Kazmir not lighting up radar gun, insists there’s more to come


Scott Kazmir glanced at the scoreboard radar gun a couple of times Thursday and saw 88 mph. 

And those were fastballs.

“But I feel like with my delivery and everything, it’s just not completely in synch,” the veteran left-hander said. “That’s more the concern I’m working towards. I know the velo’s going to be there once that’s kind of synched up.”

Kazmir gave up four hits, two runs and a walk with two strikeouts in three innings in his third Grapefruit League start for the Braves, after working a combined three scoreless innings over his first two outings.

He threw 32 strikes in 48 pitches and got knocked around some by an Astros lineup that featured only a couple of regular starters, Alex Bregman and Evan Gattis.

There was a homer by the second batter he faced, Derek Fisher, and Kazmir also allowed a run in the third inning after a pair of no-out singles by Tony Kemp and Jake Marisnick.

His fastball velocity hovered mostly in the 88-90 mph range, about where it’s been all spring. That’s well below the former three-time All-Star’s velocity during his prime and several ticks off what he featured in 2016, when he went 10-6 with a 4.56 ERA in 26 starts for the Dodgers and had 134 strikeouts in 136 1/3 innings.
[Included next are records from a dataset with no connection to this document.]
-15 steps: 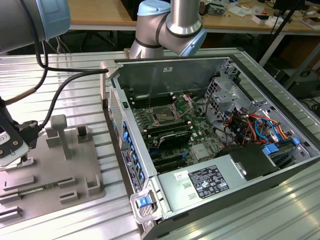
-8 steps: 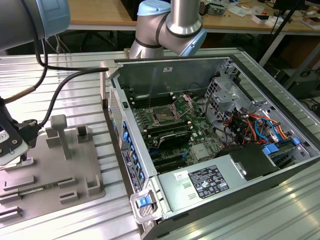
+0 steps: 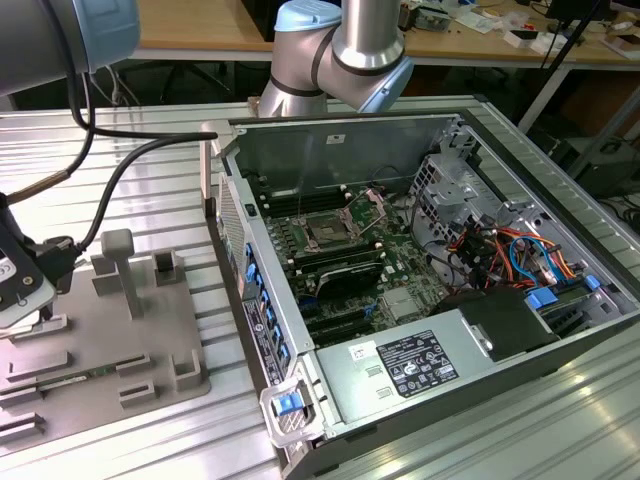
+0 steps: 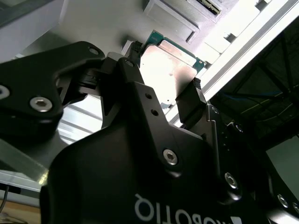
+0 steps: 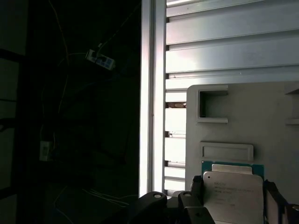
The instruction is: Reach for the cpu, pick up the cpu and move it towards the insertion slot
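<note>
The cpu (image 5: 232, 195), a small square chip with a pale silver top and a green rim, sits between my gripper's (image 5: 232, 198) two black fingers, low over the grey fixture plate (image 5: 261, 126). In the second wrist view the cpu (image 4: 169, 65) has a finger against each of two opposite edges, so the gripper (image 4: 163, 77) is shut on it. The exterior view has the gripper head (image 3: 20, 295) at the far left over the plate (image 3: 120, 340), covering the chip. The insertion slot (image 3: 327, 230) lies inside the open computer case, well off towards the exterior view's right.
The fixture plate carries raised grey posts (image 3: 120, 265) and holders (image 3: 185, 370). The case's side wall (image 3: 250, 290) stands between plate and motherboard. A power supply (image 3: 415, 365) and cable bundles (image 3: 500, 250) fill the case's near and right parts. The table edge (image 5: 152, 93) runs beside the plate.
</note>
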Controlling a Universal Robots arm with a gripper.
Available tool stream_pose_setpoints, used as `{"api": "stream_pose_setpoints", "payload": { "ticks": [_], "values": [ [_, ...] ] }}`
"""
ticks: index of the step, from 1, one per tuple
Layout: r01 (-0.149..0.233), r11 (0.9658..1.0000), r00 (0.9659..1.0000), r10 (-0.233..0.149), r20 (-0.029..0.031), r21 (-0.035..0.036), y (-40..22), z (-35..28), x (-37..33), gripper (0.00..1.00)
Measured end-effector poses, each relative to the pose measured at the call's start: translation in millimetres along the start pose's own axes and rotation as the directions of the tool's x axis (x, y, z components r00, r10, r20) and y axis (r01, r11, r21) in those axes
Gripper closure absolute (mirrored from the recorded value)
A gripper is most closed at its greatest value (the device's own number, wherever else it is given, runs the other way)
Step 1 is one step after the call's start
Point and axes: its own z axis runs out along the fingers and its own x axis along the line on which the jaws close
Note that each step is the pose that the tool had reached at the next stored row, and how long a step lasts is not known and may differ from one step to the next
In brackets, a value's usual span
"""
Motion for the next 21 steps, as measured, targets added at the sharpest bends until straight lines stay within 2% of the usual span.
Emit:
{"api": "stream_pose_setpoints", "payload": {
  "ticks": [21],
  "values": [
    [0.000,1.0000,1.0000,0.000,0.0001,0.0000,0.4,-10.9,0.3,0.45]
  ]
}}
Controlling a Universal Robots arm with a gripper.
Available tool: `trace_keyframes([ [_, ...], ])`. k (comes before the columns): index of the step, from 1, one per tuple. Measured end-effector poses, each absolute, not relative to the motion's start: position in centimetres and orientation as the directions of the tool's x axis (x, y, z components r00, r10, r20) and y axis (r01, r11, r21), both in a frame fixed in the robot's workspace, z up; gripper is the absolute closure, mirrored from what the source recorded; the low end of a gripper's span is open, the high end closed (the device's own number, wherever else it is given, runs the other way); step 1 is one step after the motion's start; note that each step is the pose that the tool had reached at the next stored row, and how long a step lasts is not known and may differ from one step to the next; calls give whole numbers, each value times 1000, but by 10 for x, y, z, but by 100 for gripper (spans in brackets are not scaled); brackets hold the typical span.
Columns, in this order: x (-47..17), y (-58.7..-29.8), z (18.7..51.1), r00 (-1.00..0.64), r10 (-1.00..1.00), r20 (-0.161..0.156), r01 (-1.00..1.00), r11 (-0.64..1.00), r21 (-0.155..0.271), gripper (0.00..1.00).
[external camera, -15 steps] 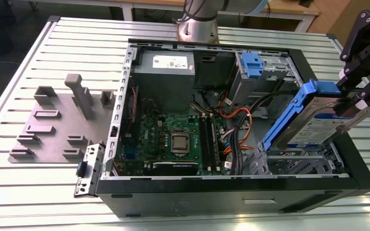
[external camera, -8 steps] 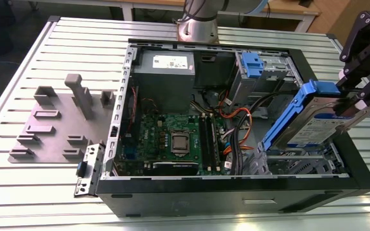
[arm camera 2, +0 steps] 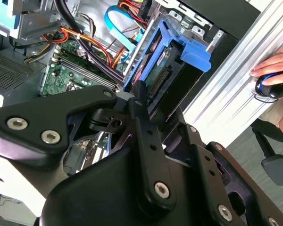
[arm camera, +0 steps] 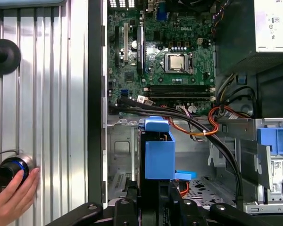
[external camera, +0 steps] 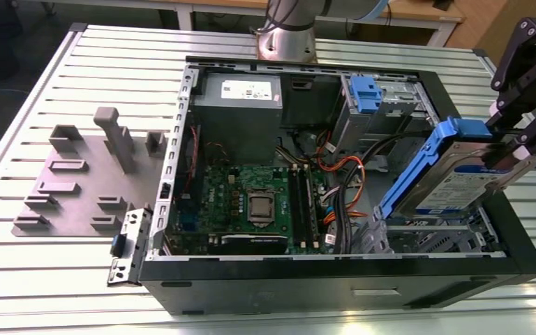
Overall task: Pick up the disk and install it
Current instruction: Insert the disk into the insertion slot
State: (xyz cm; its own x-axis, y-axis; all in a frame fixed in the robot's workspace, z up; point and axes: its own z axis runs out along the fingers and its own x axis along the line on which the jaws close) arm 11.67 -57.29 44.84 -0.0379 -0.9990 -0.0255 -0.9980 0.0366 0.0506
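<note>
1. The black, multi-link pincer (external camera: 508,149) is closed on one end of the flat, rectangular silver disk (external camera: 459,178), which carries a white-and-blue label and blue plastic rails along its edges.
2. The disk hangs tilted. Its gripped end is raised at the exterior view's right and its other end dips towards the metal bay in the near corner of the open black computer case (external camera: 343,287). Whether it touches the bay cannot be told.
3. The case lies on its side on the ribbed aluminium counter (external camera: 72,293).
4. Inside the case are a green motherboard (external camera: 249,202), a grey power-supply box (external camera: 240,105), a grey metal drive cage (external camera: 366,98) with a blue latch, and a bundle of orange and black cables (external camera: 347,167) just beside the disk's lower end.
5. A grey moulded fixture plate (external camera: 72,185) lies on the counter, at the exterior view's left of the case.
6. In the first wrist view, a person's hand (arm camera: 12,201) rests on a round black knob (arm camera: 8,172) with a blue ring, on the counter beside the case.
</note>
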Motion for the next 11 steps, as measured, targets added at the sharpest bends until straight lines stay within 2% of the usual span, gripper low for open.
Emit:
trace_keyframes([
  [11, 117, -573, 431, -38, -999, -26, -998, 37, 51, 65],
])
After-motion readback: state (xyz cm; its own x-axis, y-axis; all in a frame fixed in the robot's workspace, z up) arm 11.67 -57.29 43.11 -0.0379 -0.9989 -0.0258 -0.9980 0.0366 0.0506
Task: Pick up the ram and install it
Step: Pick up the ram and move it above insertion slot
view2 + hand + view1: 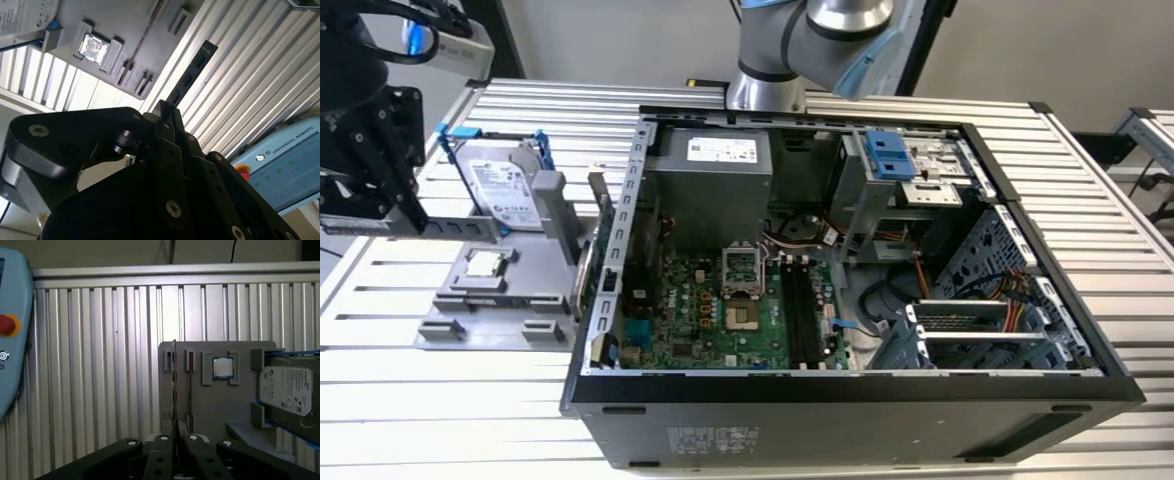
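One long, thin, dark circuit-board ram stick (192,70) is clamped between the black gripper's (165,112) closed fingers, near the grey plastic parts tray (215,405).

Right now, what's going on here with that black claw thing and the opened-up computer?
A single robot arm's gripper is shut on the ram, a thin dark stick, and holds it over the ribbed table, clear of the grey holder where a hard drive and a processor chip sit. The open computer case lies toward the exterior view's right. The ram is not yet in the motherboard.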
“Progressing, that’s how I’m looking at it,” said Kazmir, who missed the entire 2017 season with the Dodgers because of injuries, primarily a left-hip issue. “My cutter-slash-slider wasn’t working too well with lefties, as you can see on those two balls that were hit, both of them scored the runs were cutters that didn’t really do much, they kind of backed up on me. Pretty good action to righties, but lefties I kind of left it arm-side for the most part.

“But still going, still progressing. I was pleased how I attacked the strike zone a little better, but still a lot of work to be done. I was a couple of misses glove-side with my fastball that I was pleased with, just to be able to get it in that area and establish that part of the plate. Just keep going.”

The Dodgers traded him to the Braves as part of the financially motivated December megadeal that allowed the Braves to dump the final two years of Matt Kemp’s contract by taking on nearly $30 million in payroll for 2018 when they acquired utility man Charlie Culberson along with high-salaried pitchers Brandon McCarthy and Kazmir and first baseman Adrian Gonzalez, who was immediately designated for assignment and made a free agent, as agreed to so that Gonzalez would waive his no-trade clause.

McCarthy, 34, has pitched well this spring and has a spot in the starting rotation. He and Kazmir both are in the final year of their contracts. The Braves, who owe Kazmir $16 million regardless, weren’t counting on getting anything from him and weren’t even sure at the time of the trade if he’d be healthy enough to pitch.

But he reported to camp ready to pitch and made it known that his intention was to win a spot in the starting rotation. The feeling good part hasn’t changed – he said he’s healthy, that there’s more in his arm than we’ve seen so far. While the velocity’s not been apparent, he said he’s in a different place with his health than last summer when he tried to pitch for the Dodgers but never made it through rehab stints without one nagging injury or another.

“It’s not even comparable, at all,” he said. “Right now it feels like I’m on the verge of really unlocking a little bit more power. But it doesn’t come overnight apparently. The reps that I’m doing, there’s flashes of it in the bullpen, there’s flashes of it in the game, but it’s a matter of just getting everything together, getting everything synched up. Because it definitely feels like there’s a lot more in the tank. 

“It’s just a matter of being consistent with my delivery and being able to get that out of it.”

His chances to claim one of the two open rotation spots have never been good, with the Braves likely to give those spots to two of the three young lefties competing for them: Luiz Gohara, Sean Newcomb and Max Fried. But Kazmir is still getting turns in the rotation, getting chances to compete.

“He’s making the starts, doing the innings, the change-up is really good,” Braves manager Brian Snitker said. “It’s one of those things, just keep playing it out. Long as he feels good, just keep the thing moving. I don’t know where he expected to be with his velocity right now. There’ve been glimpses of it a little bit more.”

Snitker said Kazmir is in the running for a rotation spot and that team officials haven’t discussed the bullpen as a possibility for him.

“We’ll just keep going about it. He got through the three innings today, which is good,” Snitker said. “He’s done everything that was drawn up for him to do to this point, so that’s a good thing.”